> **Description of the task**
What is the number of lines in this listing that include "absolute"? Answer with that number only.

-------- Exercise data --------

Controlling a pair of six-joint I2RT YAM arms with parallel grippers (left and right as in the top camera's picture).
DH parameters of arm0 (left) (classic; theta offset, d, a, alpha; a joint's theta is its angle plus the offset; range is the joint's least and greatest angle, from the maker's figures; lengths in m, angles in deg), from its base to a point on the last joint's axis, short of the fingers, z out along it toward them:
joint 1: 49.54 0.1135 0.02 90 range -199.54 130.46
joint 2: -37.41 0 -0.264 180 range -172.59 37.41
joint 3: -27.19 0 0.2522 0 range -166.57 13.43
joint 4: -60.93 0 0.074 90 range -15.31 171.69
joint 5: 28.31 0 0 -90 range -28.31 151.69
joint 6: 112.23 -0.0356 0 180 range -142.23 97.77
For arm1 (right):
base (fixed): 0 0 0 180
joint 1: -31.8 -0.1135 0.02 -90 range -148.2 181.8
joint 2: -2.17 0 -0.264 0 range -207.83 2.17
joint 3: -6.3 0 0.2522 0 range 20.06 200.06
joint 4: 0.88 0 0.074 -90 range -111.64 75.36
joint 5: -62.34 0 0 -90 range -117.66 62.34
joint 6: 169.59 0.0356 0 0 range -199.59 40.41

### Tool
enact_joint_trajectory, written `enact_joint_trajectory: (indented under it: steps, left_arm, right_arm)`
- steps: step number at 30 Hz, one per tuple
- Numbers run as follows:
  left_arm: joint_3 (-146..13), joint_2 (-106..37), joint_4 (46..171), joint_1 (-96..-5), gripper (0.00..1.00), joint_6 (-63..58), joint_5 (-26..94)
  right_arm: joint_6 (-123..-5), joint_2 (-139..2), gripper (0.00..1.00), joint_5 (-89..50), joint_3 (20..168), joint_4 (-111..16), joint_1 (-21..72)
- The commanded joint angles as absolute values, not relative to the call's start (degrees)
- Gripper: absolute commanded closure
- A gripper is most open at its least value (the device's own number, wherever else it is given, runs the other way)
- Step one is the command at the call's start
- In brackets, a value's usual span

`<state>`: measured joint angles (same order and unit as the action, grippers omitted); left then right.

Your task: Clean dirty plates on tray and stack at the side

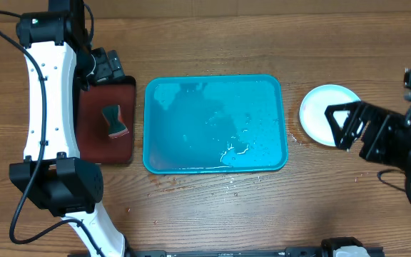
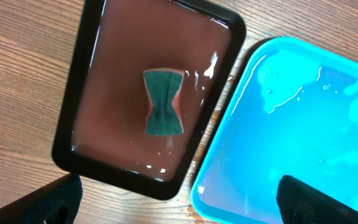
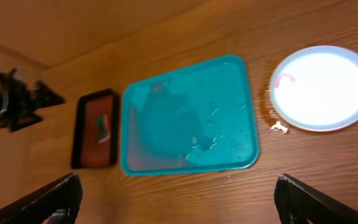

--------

> **Solution**
2